No Effect of Continuous Transcutaneous Auricular Vagus Nerve Stimulation on the P3, the P600, or Physiological Markers of Noradrenergic Activity in an Oddball and Sentence Comprehension Task
Friederike Contier, Isabell Wartenburger, Mathias Weymar, Milena Rabovsky

TL;DR
This study found that a type of noninvasive nerve stimulation did not affect brain activity patterns linked to a neurotransmitter system.
Contribution
The first systematic investigation of taVNS effects on the P600 ERP component and provides null evidence for P3 modulation.
Findings
Continuous taVNS had no effect on P3 or P600 amplitude.
Salivary alpha-amylase and baseline pupil size were unaffected by taVNS.

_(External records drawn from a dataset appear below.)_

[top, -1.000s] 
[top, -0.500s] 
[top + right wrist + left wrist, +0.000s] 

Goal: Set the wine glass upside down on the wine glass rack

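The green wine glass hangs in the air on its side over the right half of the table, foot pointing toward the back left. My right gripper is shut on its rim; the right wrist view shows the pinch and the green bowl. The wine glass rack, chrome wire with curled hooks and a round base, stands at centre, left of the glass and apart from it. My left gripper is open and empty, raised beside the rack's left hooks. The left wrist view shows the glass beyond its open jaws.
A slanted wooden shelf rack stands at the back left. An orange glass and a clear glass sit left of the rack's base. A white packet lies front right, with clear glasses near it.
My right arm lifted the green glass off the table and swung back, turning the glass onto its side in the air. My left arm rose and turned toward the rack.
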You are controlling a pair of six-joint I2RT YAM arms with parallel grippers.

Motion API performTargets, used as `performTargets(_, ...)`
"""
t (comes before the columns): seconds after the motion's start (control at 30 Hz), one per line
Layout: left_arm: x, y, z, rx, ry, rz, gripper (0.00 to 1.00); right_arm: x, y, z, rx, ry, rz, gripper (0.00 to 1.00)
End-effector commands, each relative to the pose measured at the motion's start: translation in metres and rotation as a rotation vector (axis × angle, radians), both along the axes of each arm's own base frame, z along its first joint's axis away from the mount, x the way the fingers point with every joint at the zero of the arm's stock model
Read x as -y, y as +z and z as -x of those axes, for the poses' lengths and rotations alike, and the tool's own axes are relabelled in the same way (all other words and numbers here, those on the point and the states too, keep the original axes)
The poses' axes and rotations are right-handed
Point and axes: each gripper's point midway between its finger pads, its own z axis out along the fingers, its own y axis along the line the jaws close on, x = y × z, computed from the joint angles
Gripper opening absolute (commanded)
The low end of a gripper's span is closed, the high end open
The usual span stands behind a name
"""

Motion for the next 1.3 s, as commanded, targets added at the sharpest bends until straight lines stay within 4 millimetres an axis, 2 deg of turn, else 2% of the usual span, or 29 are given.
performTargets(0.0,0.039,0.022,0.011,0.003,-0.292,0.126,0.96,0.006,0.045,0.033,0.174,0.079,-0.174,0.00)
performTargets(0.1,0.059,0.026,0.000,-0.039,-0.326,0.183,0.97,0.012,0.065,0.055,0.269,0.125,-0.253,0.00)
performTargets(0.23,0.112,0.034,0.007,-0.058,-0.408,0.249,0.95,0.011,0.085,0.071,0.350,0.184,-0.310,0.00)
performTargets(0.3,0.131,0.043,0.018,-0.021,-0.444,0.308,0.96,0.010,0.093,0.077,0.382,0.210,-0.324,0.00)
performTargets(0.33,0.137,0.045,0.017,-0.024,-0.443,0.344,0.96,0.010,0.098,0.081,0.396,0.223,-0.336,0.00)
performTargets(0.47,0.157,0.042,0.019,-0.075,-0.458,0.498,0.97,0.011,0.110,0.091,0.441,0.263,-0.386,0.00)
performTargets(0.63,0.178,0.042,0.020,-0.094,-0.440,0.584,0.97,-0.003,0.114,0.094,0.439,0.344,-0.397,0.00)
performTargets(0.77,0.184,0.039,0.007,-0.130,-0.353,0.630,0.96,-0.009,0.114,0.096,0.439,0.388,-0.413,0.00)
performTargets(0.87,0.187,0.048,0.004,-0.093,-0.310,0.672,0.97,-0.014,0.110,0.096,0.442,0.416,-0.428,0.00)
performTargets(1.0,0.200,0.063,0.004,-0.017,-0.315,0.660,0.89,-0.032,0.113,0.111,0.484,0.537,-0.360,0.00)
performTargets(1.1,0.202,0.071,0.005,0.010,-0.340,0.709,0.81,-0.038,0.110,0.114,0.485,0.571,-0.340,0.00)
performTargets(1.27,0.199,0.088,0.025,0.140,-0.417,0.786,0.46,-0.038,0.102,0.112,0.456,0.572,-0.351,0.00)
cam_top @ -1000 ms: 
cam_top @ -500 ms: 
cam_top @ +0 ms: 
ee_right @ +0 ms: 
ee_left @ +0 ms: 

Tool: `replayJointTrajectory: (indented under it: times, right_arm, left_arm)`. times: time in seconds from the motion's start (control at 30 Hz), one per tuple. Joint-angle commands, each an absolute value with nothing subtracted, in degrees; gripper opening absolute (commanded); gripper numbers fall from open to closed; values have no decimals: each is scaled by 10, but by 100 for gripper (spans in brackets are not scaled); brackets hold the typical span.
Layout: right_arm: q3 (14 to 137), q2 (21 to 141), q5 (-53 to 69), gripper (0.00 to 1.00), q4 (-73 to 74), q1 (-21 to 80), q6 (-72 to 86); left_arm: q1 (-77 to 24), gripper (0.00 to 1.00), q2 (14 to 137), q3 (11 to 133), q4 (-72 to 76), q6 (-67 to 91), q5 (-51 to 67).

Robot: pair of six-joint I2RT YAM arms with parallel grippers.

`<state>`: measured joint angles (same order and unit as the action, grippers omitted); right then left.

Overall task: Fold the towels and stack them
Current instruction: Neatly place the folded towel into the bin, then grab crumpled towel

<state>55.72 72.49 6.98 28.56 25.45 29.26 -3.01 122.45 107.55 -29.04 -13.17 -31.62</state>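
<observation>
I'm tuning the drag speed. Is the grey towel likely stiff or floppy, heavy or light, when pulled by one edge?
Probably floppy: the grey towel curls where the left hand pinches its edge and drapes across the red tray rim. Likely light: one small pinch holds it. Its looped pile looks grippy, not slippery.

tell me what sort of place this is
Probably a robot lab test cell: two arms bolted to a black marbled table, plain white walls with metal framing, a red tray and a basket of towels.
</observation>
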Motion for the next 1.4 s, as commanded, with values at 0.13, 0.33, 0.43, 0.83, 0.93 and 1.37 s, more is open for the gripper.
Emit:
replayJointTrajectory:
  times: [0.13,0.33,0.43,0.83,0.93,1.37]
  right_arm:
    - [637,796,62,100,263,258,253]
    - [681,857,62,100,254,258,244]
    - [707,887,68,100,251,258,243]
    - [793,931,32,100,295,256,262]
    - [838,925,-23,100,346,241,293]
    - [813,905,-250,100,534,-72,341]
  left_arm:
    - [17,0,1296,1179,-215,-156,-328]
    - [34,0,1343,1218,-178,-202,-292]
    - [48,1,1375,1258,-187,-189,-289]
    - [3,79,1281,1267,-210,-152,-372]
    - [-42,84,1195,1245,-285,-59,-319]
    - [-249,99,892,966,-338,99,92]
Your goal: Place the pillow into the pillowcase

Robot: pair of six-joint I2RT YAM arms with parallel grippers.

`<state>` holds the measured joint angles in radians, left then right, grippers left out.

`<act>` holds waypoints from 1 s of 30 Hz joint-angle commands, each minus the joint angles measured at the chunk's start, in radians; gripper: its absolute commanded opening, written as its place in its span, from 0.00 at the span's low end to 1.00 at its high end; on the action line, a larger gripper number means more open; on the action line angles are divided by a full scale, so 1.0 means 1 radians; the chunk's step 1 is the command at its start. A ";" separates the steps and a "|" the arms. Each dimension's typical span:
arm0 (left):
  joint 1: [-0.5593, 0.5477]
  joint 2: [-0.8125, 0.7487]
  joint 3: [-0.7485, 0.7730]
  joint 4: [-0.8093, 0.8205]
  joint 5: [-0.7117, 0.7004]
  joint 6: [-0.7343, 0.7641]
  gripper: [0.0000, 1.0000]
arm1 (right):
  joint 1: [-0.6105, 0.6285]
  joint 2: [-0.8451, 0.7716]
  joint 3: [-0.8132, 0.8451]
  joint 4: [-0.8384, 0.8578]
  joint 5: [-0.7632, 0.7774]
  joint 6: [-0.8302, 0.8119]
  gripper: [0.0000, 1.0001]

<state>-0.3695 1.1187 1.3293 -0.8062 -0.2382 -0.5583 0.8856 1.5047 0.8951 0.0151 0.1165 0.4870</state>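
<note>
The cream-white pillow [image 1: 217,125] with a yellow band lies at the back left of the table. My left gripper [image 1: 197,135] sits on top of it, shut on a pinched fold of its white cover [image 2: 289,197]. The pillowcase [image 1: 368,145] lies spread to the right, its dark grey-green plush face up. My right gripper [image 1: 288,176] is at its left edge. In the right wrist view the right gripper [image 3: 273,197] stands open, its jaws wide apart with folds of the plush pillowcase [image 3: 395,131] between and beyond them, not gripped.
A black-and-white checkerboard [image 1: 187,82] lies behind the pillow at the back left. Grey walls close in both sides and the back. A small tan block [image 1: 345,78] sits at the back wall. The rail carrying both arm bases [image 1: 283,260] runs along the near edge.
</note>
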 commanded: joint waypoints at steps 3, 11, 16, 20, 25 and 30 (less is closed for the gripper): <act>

Correlations were found between syntactic P600 and P3 and alpha-amylase levels.
Abstract
The ERP components P3 and P600 have been proposed to reflect phasic activity of the locus coeruleus norepinephrine (LC/NE) system in response to deviant and task‐relevant stimuli across cognitive domains. However, causal evidence for this link remains limited. Here, we used continuous transcutaneous auricular vagus nerve stimulation (taVNS), a noninvasive method proposed to modulate LC/NE activity, to test whether these components are indeed sensitive to NE manipulation. Forty participants completed both an active visual oddball task and a sentence processing task, including both syntactic and semantic violations, while receiving continuous taVNS at the cymba conchae in one session and sham stimulation at the earlobe in another session. We observed robust P3 and P600 effects. Crucially, however, taVNS had no effect on P3 or P600 amplitude. The physiological NE markers, salivary…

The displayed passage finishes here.